AlGhamdi Khalid M, Kumar Ashok, Alfayez Musaad, Mahmood Amer
Vitiligo Research Chair, Department of Dermatology, College of Medicine, King Saud University, P.O. Box 240997, Riyadh, 11322, Saudi Arabia.
Department of Dermatology, College of Medicine, King Saud University, Derma-82, P.O. Box 7805, Riyadh, 11472, Saudi Arabia.
Lasers Med Sci. 2025 Jul 22;40(1):323. doi: 10.1007/s10103-025-04564-y.
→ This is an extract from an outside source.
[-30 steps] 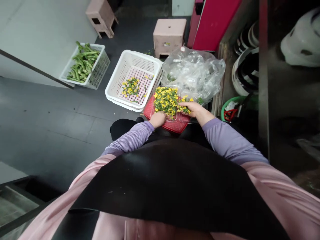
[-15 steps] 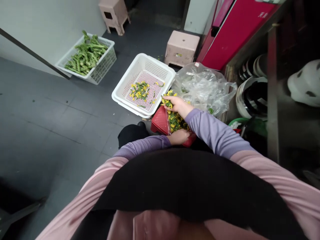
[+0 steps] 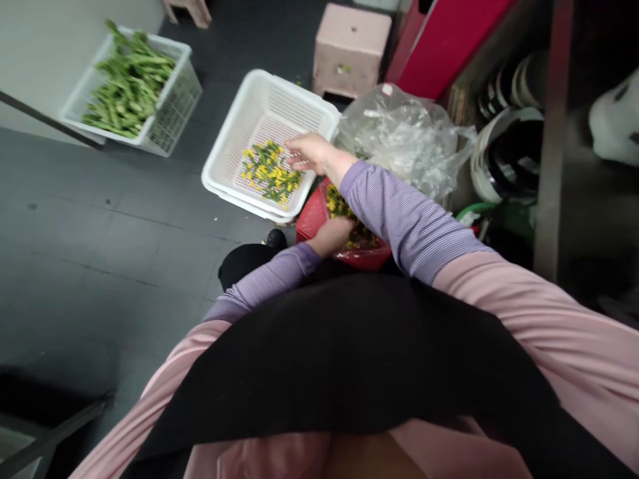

Mesenchymal stem cells (MSCs) are widely studied for their regenerative capacities in bone tissue repair. Low-level laser therapy (LLLT) has emerged as a promising method to stimulate stem cell proliferation, viability, and differentiation. In this study, we focus on how low-level blue-laser treatment (457 nm) affects human embryonic stem cell-derived mesenchymal stem cells (hESC-MSCs) at various energy densities, highlighting its potential to enhance osteogenic differentiation for clinical applications in treating osteoporosis. To determine how low-level blue-laser treatment at various energy densities (0.5-5.0 J/cm²) influences the proliferation, viability, migration, and osteogenic differentiation of hESC-MSCs. hESC-MSCs were cultured to near confluence, then irradiated at doses ranging from 0.5 to 5.0 J/cm². Cell proliferation, viability, and migration were assessed at 72 h. Flow cytometry evaluated CD146 expression, and Alkaline phosphate (ALP) activity was measured. Osteogenic gene expression (Runx2, ALP, BMP2, BMP4, and osteonectin) and in vitro mineralization were also examined. Blue-laser treatment at 0.5-3.5 J/cm² significantly increased cell proliferation (p < 0.01) and viability (p < 0.05), while migration was enhanced at 0.5-2.5 J/cm² (p < 0.001). CD146 expression rose at 0.5, 1.0, and 2.0 J/cm², with a 1.9-fold increase in ALP activity at 2.0 J/cm². Osteogenic markers and mineralization were likewise upregulated at 2.0 J/cm², indicating enhanced osteoblast differentiation. These findings indicate that LLLT combined with a blue laser results in changes in various biological processes at the cellular and genetic levels in hESC-MSCs, indicating that these cells are sensitive to blue laser treatment. Thus, these results demonstrate that hMSCs are responsive to blue-laser treatment, which may be used in the clinic to treat osteoporosis.
间充质干细胞(MSCs)因其在骨组织修复中的再生能力而受到广泛研究。低强度激光疗法(LLLT)已成为一种有前景的刺激干细胞增殖、活力和分化的方法。在本研究中,我们聚焦于低强度蓝光治疗(457nm)在不同能量密度下如何影响人胚胎干细胞来源的间充质干细胞(hESC-MSCs),突出其在增强成骨分化方面的潜力,以用于治疗骨质疏松症的临床应用。为了确定不同能量密度(0.5 - 5.0J/cm²)的低强度蓝光治疗如何影响hESC-MSCs的增殖、活力、迁移和成骨分化。将hESC-MSCs培养至接近汇合状态,然后以0.5至5.0J/cm²的剂量进行照射。在72小时时评估细胞增殖、活力和迁移。通过流式细胞术评估CD146表达,并测量碱性磷酸酶(ALP)活性。还检测了成骨基因表达(Runx2、ALP、BMP2、BMP4和骨连接蛋白)和体外矿化情况。0.5 - 3.5J/cm²的蓝光治疗显著增加细胞增殖(p < 0.01)和活力(p < 0.05),而在0.5 - 2.5J/cm²时迁移增强(p < 0.001)。在0.5、1.0和2.0J/cm²时CD146表达升高,在2.0J/cm²时ALP活性增加1.9倍。在2.0J/cm²时成骨标志物和矿化同样上调,表明成骨细胞分化增强。这些发现表明,LLLT联合蓝光会导致hESC-MSCs在细胞和基因水平上的各种生物学过程发生变化,表明这些细胞对蓝光治疗敏感。因此,这些结果证明hMSCs对蓝光治疗有反应,这可能在临床上用于治疗骨质疏松症。